# Upcoming IBEW Interview in NJ



## SeabeeFamilyManNJ (Mar 3, 2011)

I appreciate the opportunity to pose a question to the brothers in the union. I'm a 51 year old man with 5 years of construction electrician experience from 1977 to 1982 with the US Navy Seabees. I worked for a year with a small private contractor, after being honorably discharged. I have worked 25 years in the restaurant business and am finishing a Energy Utility Technology associates degree with a local community college.

I have an interview coming up this summer, with a local. I would really like to get back into the trade as an apprentice and eventually become a journeyman. My questions are:

1. What kind of questions can I expect during the interview process?

2. Will I be considered too old for an apprenticeship? 

I understand the value of hard work and punctuality. I have been reading as much as I can about the electrical trade and can supply a full set of tools if selected. Thank for your advice.


----------



## jza (Oct 31, 2009)

Say 'aw'.


----------



## robnj772 (Jan 15, 2008)

I would find some other line of work. a 51 year old apprentice is going to be riding the bench for a LOOOOOOOONG time.

There is a recent thread from another guy in NJ who wanted to know how to leave the union due to lack of work.


----------



## SeabeeFamilyManNJ (Mar 3, 2011)

It's amazing people are so self depricating to leave a two letter reply or offer negative connotation, once again being unable to answer the question.
Regarding your off topic tangent, what I have heard is that apprentices work alot, because they are a third of the cost of a journeyman. 
Maybe your potshot should be taken when you look in the mirror, your looking a bit long in the tooth Mr Troll detective.
Ive done two summer internships in which I worked 14 to 16 hours a day 5 days a week because I had to carry the full time night job in a busy restaurant, after working all day. If your taking stamina, Im sure I could arm wrestle you, and flip you out of your shoes.
I will pray for you, because your obviously a Godless person.


----------



## robnj772 (Jan 15, 2008)

SeabeeFamilyManNJ said:


> It's amazing people are so self depricating to leave a two letter reply or offer negative connotation, once again being unable to answer the question.
> Regarding your off topic tangent, what I have heard is that apprentices work alot, because they are a third of the cost of a journeyman.
> Maybe your potshot should be taken when you look in the mirror, your looking a bit long in the tooth Mr Troll detective.
> Ive done two summer internships in which I worked 14 to 16 hours a day 5 days a week because I had to carry the full time night job in a busy restaurant, after working all day. If your taking stamina, Im sure I could arm wrestle you, and flip you out of your shoes.
> I will pray for you, because your obviously a Godless person.


 
You better change your attitude if you want to pass your interview you over sensitive jacka$$.

Apprentices USEd to work more then journeymen but since 3/4 of the IBEW workers in NJ have been laid off the only ones going to work are journeymen with seniority.

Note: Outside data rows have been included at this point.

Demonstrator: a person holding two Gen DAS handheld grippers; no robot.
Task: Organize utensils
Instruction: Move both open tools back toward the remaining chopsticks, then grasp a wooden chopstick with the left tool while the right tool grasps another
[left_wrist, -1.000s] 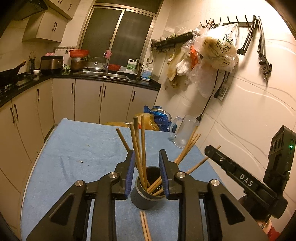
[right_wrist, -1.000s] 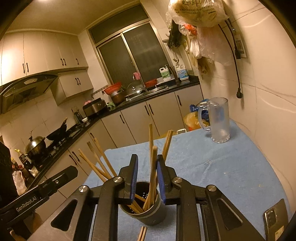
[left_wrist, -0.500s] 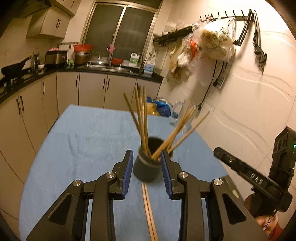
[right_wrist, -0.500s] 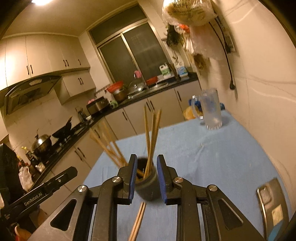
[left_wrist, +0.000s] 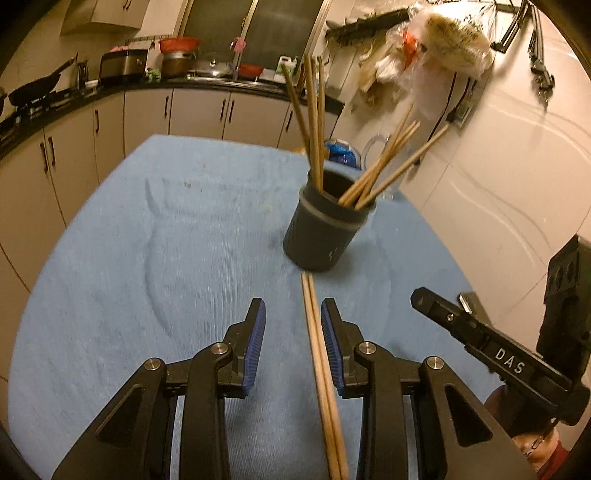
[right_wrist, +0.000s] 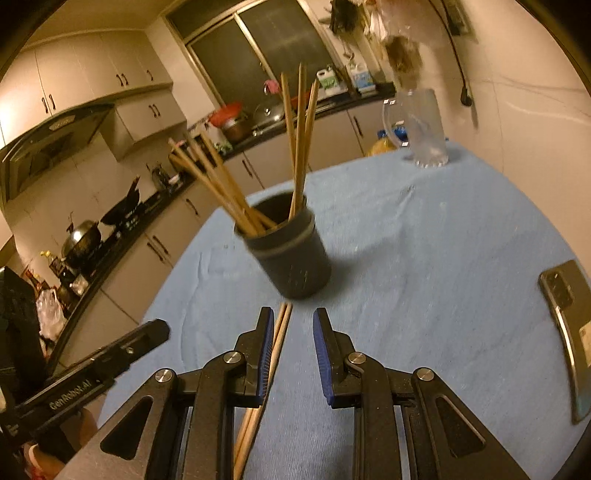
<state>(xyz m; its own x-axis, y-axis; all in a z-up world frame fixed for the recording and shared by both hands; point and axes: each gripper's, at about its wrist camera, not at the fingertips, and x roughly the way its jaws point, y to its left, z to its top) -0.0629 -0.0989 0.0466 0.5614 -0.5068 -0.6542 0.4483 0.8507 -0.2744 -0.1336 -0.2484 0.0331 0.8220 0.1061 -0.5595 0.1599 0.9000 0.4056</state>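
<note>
A dark grey holder cup (left_wrist: 321, 229) stands upright on the blue cloth with several wooden chopsticks (left_wrist: 314, 122) in it; it also shows in the right wrist view (right_wrist: 291, 251). A loose pair of chopsticks (left_wrist: 321, 365) lies flat on the cloth in front of the cup, also in the right wrist view (right_wrist: 271, 354). My left gripper (left_wrist: 293, 343) is open and empty, low over the cloth, with the pair between its pads near the right one. My right gripper (right_wrist: 290, 350) is open and empty, with the pair by its left pad.
A glass mug (right_wrist: 424, 129) stands at the table's far side by the wall. A phone (right_wrist: 565, 332) lies on the cloth at the right. The other gripper's arm (left_wrist: 491, 354) reaches in at the right. Kitchen cabinets (left_wrist: 199, 110) lie beyond the table.
Both grippers have drawn back from the cup and dropped lower toward the cloth. The cup now stands farther ahead, and more of the loose chopstick pair shows between the pads.
</note>
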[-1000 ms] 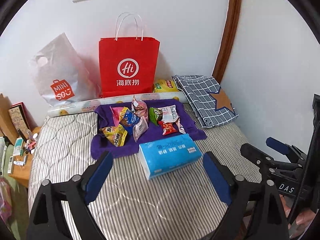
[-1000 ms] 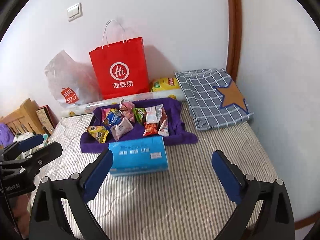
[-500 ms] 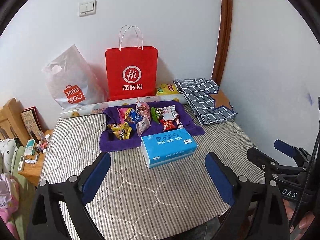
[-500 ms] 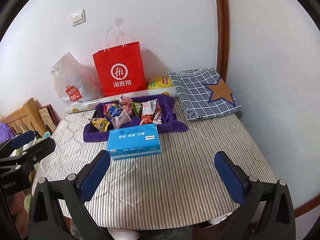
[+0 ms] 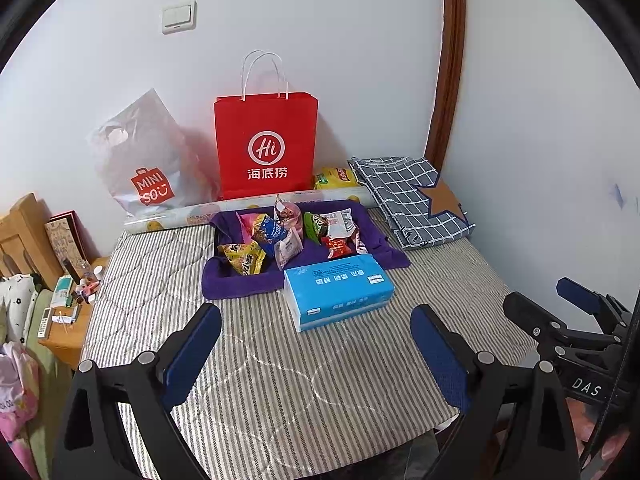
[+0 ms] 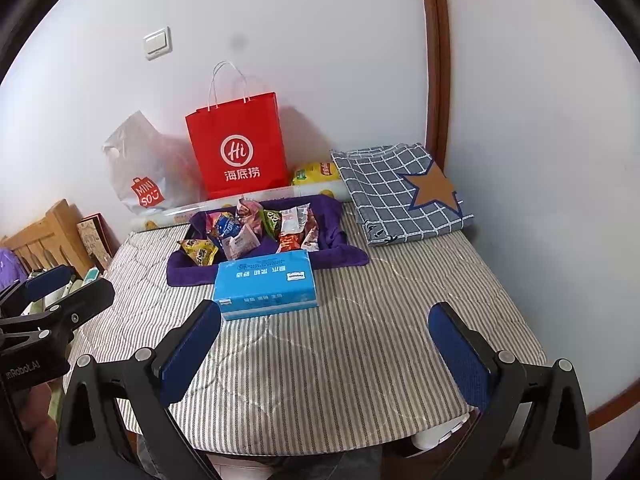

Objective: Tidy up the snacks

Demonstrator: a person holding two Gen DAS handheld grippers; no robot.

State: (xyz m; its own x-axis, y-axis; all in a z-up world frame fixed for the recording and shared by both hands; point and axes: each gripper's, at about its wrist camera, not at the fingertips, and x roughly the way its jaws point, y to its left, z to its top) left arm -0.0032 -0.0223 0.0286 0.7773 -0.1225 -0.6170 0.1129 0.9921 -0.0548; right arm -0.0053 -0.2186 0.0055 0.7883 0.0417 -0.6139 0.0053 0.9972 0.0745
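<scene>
Several snack packets (image 5: pixel 280 236) (image 6: pixel 256 230) lie piled on a purple cloth (image 5: pixel 236 280) (image 6: pixel 188 272) at the far side of a striped table (image 5: pixel 280 380) (image 6: pixel 340 360). A blue tissue pack (image 5: pixel 338 290) (image 6: pixel 266 284) lies just in front of the cloth. My left gripper (image 5: pixel 316 332) is open and empty, well short of the tissue pack. My right gripper (image 6: pixel 324 332) is open and empty, also near the table's front. Each gripper shows at the edge of the other's view.
A red paper bag (image 5: pixel 266 148) (image 6: pixel 238 148) and a white MINISO bag (image 5: pixel 148 160) stand against the wall. A rolled sheet (image 5: pixel 168 220) and a yellow packet (image 5: pixel 334 178) lie behind the cloth. A folded checked cloth (image 5: pixel 412 200) lies at right. A cluttered wooden stand (image 5: pixel 64 320) stands at left.
Both grippers have pulled back and up from the table; the snacks and tissue pack look smaller and farther. Both stay open and empty.
</scene>
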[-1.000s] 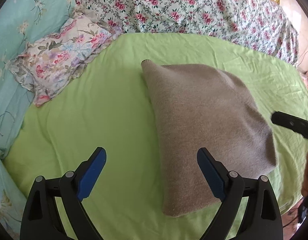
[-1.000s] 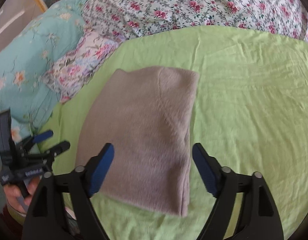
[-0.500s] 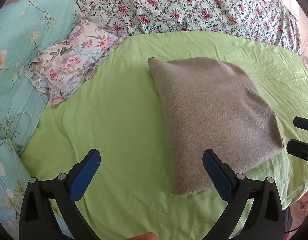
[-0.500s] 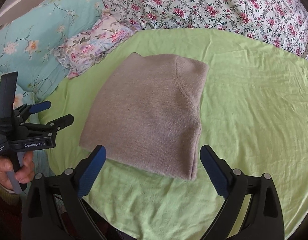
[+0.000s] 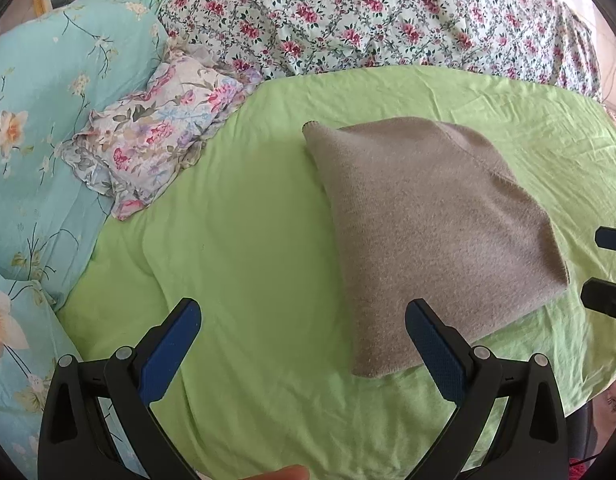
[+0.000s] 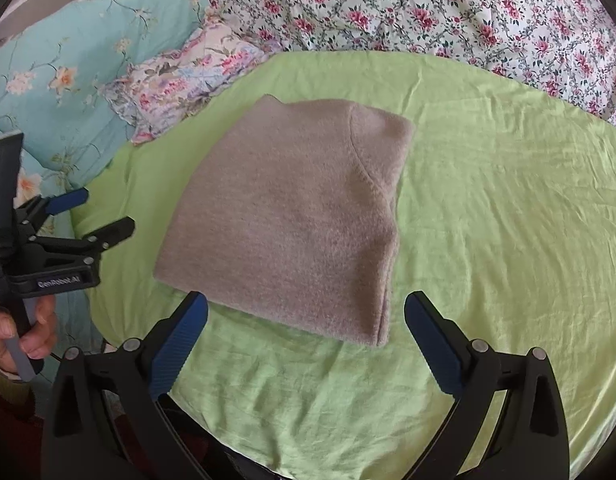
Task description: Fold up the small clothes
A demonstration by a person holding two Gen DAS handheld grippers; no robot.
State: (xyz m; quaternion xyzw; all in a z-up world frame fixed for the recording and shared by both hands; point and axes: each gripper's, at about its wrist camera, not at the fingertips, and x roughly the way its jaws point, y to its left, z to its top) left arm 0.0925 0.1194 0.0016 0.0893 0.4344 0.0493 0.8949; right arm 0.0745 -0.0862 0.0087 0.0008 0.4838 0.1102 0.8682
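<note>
Your brown knit garment (image 6: 292, 216) lies folded into a compact packet on the green sheet (image 6: 507, 220) of the bed, and neither tool is touching it. Your left gripper (image 5: 304, 344) hangs with fingers spread wide and empty, over bare sheet just beside the packet's near edge. Your right gripper (image 6: 306, 332) is the same, wide and empty, at the near edge. This fold looks finished; next you'd likely set it aside or fetch another piece.

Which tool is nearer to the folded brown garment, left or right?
Right. The right tool hangs just before the brown garment; the left tool sits off its left side.
</note>
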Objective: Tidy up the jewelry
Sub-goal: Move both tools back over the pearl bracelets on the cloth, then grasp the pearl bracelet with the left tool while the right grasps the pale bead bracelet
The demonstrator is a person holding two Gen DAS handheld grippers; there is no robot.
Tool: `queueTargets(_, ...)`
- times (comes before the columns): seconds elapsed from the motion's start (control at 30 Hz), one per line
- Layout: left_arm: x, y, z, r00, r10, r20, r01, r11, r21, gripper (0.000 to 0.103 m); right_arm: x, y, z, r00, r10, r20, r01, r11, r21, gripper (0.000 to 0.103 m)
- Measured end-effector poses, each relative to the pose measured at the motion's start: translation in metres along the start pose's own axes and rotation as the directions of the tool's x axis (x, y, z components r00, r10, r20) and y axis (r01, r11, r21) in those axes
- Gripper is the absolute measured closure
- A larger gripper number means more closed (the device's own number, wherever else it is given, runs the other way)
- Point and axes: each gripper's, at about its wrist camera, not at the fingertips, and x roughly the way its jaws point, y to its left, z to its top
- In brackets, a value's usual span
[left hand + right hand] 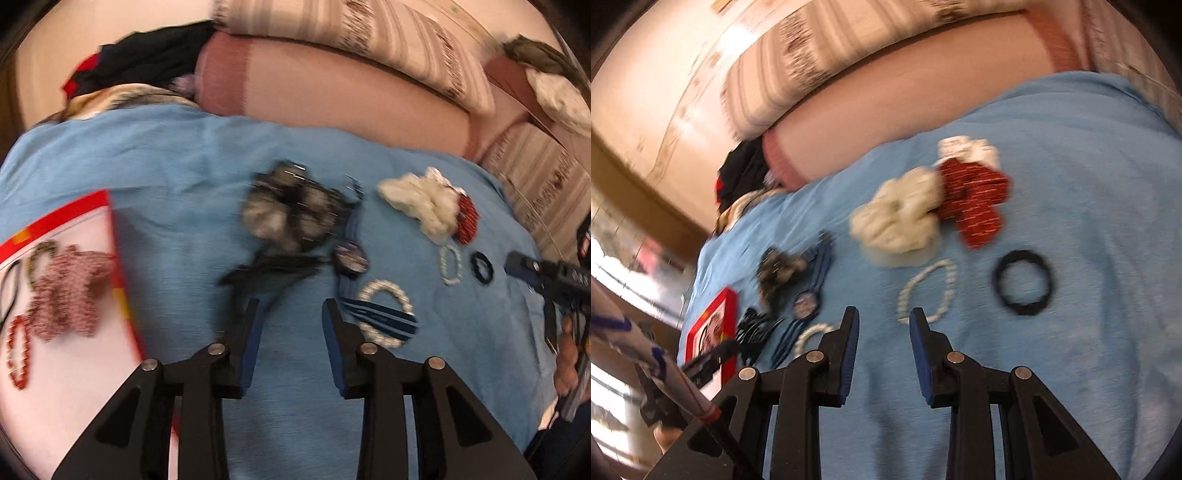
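Home bedroom or living room, going by the soft furnishings: a blue cloth (pixel 177 177) is spread over a bed or sofa, with a pink bolster cushion (pixel 332 99) just behind it and a striped beige pillow (pixel 351 33) stacked on that. Crumpled dark clothing (pixel 147 55) sits at the cloth's far left corner, with a cream wall (pixel 657 85) behind. Scrunchies, bead bracelets and a black hair tie (pixel 1023 282) lie loose on the cloth, so it's personal clutter, not a workbench.
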Motion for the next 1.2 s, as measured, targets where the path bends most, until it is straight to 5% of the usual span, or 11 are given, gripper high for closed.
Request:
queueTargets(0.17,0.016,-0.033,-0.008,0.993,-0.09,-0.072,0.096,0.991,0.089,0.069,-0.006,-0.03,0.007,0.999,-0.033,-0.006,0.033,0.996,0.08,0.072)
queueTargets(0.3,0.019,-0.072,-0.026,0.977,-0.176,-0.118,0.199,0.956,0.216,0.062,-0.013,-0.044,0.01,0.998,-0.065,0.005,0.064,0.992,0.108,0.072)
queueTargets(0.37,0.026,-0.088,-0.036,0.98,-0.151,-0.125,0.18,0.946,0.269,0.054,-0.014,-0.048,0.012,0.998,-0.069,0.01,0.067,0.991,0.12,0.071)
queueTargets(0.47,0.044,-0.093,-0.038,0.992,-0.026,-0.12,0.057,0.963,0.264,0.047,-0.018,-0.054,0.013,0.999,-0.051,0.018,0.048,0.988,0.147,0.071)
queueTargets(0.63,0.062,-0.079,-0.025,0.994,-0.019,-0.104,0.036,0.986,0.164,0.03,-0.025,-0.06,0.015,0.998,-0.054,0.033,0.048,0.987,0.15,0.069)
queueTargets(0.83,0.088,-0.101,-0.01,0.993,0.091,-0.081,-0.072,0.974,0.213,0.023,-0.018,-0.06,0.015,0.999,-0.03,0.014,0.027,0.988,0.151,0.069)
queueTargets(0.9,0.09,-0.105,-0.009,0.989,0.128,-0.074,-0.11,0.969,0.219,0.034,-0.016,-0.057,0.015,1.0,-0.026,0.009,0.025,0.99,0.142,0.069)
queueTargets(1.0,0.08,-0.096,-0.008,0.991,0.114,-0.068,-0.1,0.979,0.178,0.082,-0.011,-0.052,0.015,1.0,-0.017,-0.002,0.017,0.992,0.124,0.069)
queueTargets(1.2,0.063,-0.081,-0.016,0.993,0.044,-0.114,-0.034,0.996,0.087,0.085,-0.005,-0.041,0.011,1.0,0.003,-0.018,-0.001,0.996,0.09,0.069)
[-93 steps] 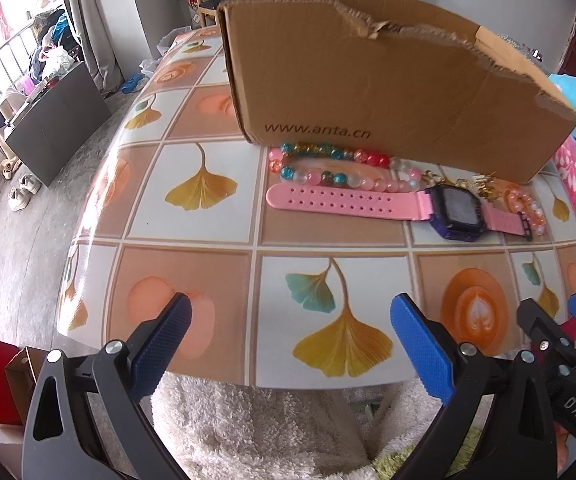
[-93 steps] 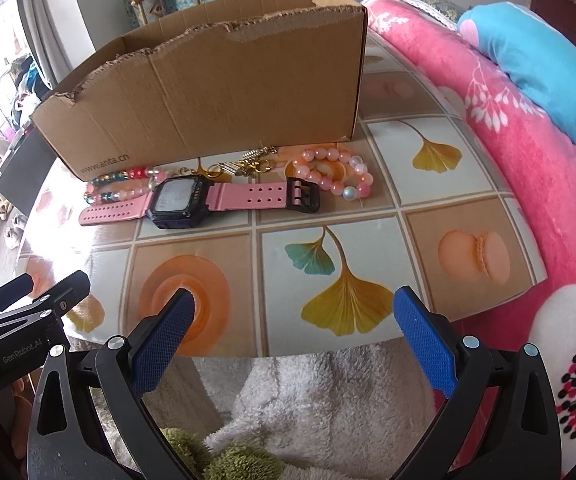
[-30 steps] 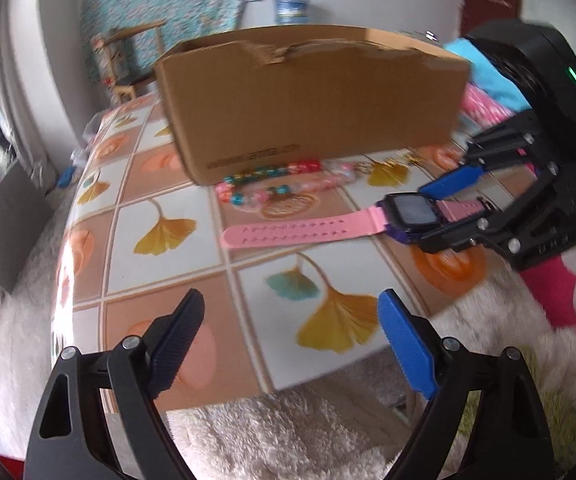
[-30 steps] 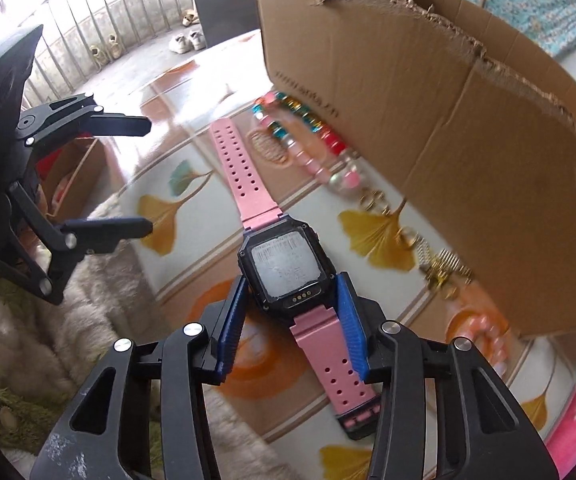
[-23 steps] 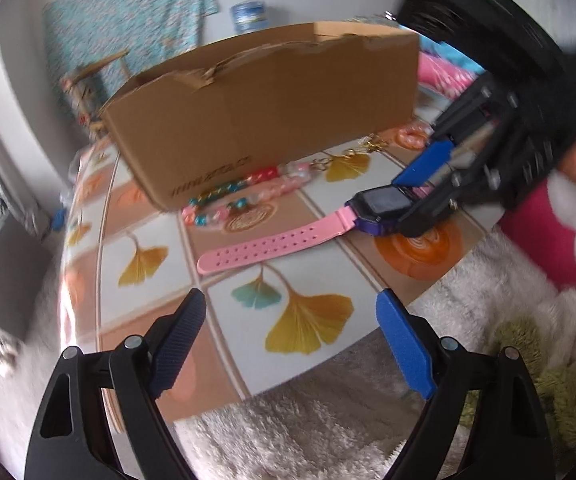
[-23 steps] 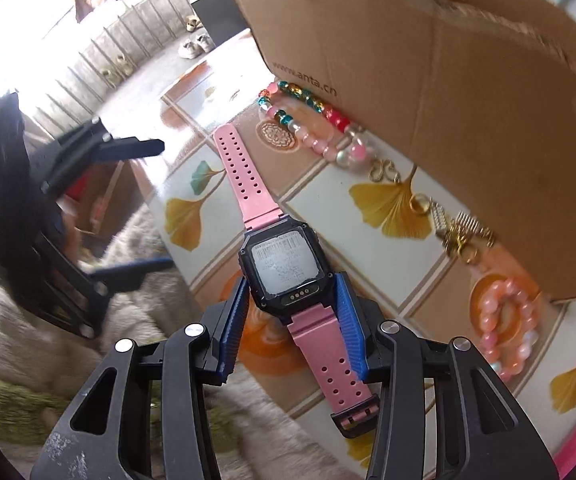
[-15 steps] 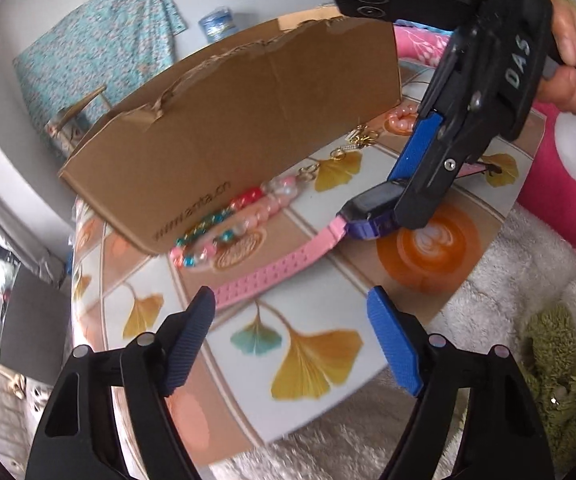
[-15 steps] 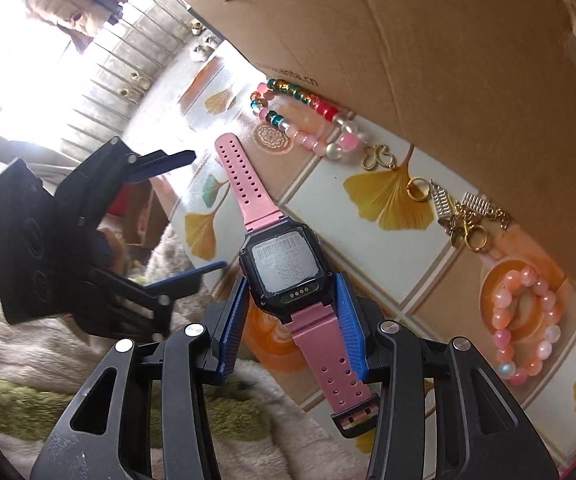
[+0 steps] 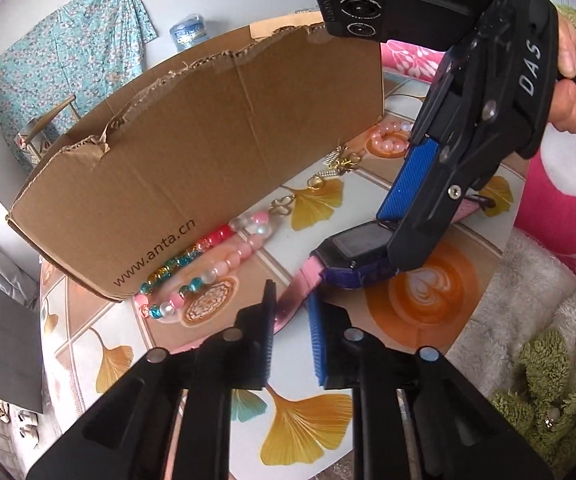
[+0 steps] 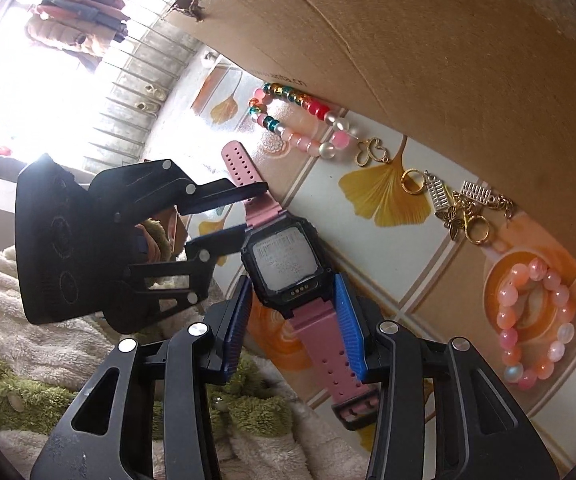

They are only going to accept limited number of new apprentices and unless you already have stong family ties your age is going to put you at the bottom of the list.

Sometimes the truth hurts. If you don't want any negative but truthfull comments I think your in the wrong trade. 

Anyone young or old union or non union who thinks they are just going waltz in and get a good paying electrical job in the economy is downright plain crazy.


----------



## ELECBEEMATT (Mar 25, 2011)

im a union apprentice and also a seabee from 2001-2005. the union leadership takes care of there blood family the members are merely servants that keep them employed and give there family job security. my local is corrupt.


----------



## RobTownfold64 (Mar 17, 2011)

Every local is corrupt and nepotism is rampant. The only way to survive in a union is to work your ass off and make money for the contractor. 

In the end, it's pretty much the same as working for an open shop. You work and produce and keep your mouth shut. The slugs with the union mentality get laid off at the end (or even sooner) of every job and sit on the bench for 1-2 years.


----------



## ELECBEEMATT (Mar 25, 2011)

non union looks better and better every day.


----------



## jza (Oct 31, 2009)

Less bending over.


----------